(ACTIVITY): From the listing below, reproduce word for word the part that opens with the line containing "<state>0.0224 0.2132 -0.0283" and closes with the line containing "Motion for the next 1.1"; reproduce nothing else.

(THE RECORDS):

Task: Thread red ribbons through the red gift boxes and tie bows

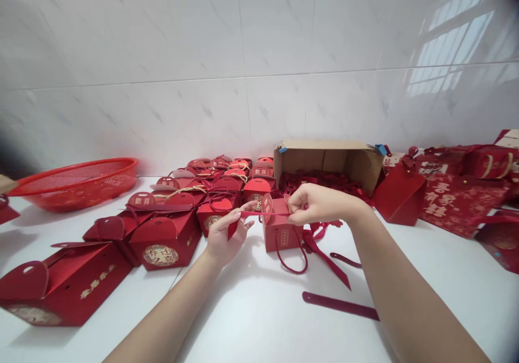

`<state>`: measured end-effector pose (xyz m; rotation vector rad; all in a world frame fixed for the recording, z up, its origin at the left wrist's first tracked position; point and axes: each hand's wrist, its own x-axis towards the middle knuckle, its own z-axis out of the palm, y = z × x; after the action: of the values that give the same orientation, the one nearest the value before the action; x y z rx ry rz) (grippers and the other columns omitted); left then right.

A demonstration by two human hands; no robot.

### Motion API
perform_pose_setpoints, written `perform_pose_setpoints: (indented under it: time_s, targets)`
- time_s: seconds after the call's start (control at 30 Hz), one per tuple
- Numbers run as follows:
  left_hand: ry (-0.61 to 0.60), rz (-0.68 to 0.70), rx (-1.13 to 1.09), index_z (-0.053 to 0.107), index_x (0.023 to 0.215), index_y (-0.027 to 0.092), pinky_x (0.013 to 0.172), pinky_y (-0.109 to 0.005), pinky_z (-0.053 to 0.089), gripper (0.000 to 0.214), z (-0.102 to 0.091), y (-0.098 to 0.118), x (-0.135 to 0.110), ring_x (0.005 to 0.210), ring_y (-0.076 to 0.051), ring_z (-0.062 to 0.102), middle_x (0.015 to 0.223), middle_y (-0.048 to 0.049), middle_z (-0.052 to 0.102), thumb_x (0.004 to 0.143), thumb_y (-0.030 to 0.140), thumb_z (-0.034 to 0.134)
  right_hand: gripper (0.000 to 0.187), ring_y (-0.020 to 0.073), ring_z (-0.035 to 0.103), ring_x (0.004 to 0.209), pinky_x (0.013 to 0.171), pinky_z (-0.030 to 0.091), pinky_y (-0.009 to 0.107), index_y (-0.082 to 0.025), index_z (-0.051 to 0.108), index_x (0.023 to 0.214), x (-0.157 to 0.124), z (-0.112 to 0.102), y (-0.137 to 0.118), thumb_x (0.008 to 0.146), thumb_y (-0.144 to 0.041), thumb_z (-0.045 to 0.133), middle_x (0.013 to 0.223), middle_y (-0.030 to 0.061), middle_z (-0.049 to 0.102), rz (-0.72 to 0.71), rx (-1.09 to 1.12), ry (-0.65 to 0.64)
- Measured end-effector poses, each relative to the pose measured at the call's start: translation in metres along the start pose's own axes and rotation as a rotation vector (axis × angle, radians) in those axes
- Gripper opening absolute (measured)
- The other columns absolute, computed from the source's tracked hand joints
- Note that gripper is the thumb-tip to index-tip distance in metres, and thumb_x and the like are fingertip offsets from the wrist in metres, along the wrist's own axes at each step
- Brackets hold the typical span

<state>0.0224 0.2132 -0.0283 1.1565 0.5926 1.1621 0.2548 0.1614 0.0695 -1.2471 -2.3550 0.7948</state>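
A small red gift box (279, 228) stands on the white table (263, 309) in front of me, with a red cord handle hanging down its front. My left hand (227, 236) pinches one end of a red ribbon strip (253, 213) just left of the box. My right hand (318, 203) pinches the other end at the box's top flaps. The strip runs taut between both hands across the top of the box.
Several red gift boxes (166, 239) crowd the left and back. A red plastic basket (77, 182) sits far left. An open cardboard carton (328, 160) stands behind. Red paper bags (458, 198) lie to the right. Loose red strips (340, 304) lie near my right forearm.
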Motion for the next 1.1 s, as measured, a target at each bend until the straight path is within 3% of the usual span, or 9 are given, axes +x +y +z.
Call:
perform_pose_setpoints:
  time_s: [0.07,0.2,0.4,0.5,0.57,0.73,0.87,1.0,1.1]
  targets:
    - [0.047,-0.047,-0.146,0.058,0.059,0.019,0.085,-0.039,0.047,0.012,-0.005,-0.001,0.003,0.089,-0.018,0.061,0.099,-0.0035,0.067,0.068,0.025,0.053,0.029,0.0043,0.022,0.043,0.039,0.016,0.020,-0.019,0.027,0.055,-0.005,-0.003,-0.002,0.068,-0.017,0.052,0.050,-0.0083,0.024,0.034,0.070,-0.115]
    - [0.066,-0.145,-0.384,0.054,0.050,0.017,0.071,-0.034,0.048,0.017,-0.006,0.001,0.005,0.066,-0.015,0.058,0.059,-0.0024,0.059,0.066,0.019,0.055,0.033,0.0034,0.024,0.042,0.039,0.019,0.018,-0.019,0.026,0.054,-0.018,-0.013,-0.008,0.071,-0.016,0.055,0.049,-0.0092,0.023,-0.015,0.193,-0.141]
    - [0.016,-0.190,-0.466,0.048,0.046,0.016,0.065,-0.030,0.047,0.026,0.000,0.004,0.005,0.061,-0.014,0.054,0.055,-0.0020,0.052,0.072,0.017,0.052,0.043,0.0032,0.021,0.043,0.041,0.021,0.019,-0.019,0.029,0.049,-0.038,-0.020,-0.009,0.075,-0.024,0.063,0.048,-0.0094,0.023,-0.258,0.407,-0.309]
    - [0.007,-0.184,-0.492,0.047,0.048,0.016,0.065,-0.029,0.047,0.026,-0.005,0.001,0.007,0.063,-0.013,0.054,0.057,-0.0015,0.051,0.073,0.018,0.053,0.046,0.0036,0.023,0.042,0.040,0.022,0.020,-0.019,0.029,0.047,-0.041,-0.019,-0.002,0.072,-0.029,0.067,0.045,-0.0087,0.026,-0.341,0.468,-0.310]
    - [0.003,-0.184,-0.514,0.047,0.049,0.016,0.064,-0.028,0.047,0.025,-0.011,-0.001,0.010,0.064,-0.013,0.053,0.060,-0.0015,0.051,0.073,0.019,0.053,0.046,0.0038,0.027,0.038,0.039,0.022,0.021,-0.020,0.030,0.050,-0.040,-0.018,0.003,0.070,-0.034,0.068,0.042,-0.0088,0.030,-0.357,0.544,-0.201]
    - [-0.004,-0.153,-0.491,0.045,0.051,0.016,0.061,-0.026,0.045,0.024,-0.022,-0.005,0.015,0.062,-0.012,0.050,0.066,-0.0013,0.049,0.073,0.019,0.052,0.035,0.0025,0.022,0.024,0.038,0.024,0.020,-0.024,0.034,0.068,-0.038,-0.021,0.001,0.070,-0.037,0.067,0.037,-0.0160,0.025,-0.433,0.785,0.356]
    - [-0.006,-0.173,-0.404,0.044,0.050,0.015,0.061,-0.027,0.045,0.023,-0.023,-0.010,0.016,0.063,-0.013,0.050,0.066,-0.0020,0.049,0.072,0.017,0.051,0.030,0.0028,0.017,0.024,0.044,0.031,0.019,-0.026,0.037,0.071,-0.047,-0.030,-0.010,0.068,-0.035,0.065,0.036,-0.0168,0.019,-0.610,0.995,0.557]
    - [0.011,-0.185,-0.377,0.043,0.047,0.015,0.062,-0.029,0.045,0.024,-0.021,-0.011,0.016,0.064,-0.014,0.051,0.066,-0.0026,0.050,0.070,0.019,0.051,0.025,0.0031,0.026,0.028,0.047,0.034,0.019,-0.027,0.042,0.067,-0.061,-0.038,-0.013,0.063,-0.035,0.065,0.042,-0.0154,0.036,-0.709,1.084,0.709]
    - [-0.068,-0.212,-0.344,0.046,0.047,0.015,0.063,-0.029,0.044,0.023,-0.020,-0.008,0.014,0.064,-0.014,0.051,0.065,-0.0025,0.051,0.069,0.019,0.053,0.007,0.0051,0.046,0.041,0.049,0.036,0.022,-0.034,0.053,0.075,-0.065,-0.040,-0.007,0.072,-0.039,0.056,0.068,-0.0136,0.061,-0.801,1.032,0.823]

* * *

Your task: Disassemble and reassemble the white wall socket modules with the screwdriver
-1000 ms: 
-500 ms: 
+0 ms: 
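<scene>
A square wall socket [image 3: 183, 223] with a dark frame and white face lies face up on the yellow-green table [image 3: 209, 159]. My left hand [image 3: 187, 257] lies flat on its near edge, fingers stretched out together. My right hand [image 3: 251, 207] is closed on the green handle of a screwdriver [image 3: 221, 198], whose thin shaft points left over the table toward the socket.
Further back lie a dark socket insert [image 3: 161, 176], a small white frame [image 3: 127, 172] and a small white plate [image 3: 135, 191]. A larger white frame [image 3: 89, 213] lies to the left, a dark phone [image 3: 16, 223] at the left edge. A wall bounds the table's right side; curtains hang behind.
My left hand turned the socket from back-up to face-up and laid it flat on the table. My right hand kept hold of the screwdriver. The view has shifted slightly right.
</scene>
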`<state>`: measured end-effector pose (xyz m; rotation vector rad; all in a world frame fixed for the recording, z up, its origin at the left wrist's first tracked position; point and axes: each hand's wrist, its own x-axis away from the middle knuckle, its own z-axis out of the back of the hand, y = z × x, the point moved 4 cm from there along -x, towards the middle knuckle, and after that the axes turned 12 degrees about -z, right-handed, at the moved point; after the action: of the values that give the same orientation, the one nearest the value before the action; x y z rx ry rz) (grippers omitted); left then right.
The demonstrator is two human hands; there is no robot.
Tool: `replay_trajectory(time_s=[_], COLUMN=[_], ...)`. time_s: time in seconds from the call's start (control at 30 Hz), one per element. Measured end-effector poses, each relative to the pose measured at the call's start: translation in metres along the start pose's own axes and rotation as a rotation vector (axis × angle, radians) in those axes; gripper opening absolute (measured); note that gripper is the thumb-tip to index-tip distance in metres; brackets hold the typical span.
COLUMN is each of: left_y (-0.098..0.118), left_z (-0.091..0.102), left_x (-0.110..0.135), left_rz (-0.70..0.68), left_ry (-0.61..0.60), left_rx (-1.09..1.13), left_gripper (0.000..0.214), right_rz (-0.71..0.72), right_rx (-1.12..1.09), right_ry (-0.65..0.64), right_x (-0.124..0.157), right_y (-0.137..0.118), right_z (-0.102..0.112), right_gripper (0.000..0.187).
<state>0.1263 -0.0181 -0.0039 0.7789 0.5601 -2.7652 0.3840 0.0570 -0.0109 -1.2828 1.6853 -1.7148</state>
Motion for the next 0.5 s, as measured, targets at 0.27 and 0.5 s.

(YOUR RESPONSE):
<state>0.0224 0.2132 -0.0283 1.1565 0.5926 1.1621 0.2548 0.1614 0.0695 -1.2471 -2.3550 0.7948</state>
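A small red gift box (279, 228) stands on the white table (263, 309) in front of me, with a red cord handle hanging down its front. My left hand (227, 236) pinches one end of a red ribbon strip (253, 213) just left of the box. My right hand (318, 203) pinches the other end at the box's top flaps. The strip runs taut between both hands across the top of the box.
Several red gift boxes (166, 239) crowd the left and back. A red plastic basket (77, 182) sits far left. An open cardboard carton (328, 160) stands behind. Red paper bags (458, 198) lie to the right. Loose red strips (340, 304) lie near my right forearm.
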Motion for the next 1.1 s, as measured, a target at each bend until the straight path is within 3% of the usual span, or 9 are given, axes +x +y +z.

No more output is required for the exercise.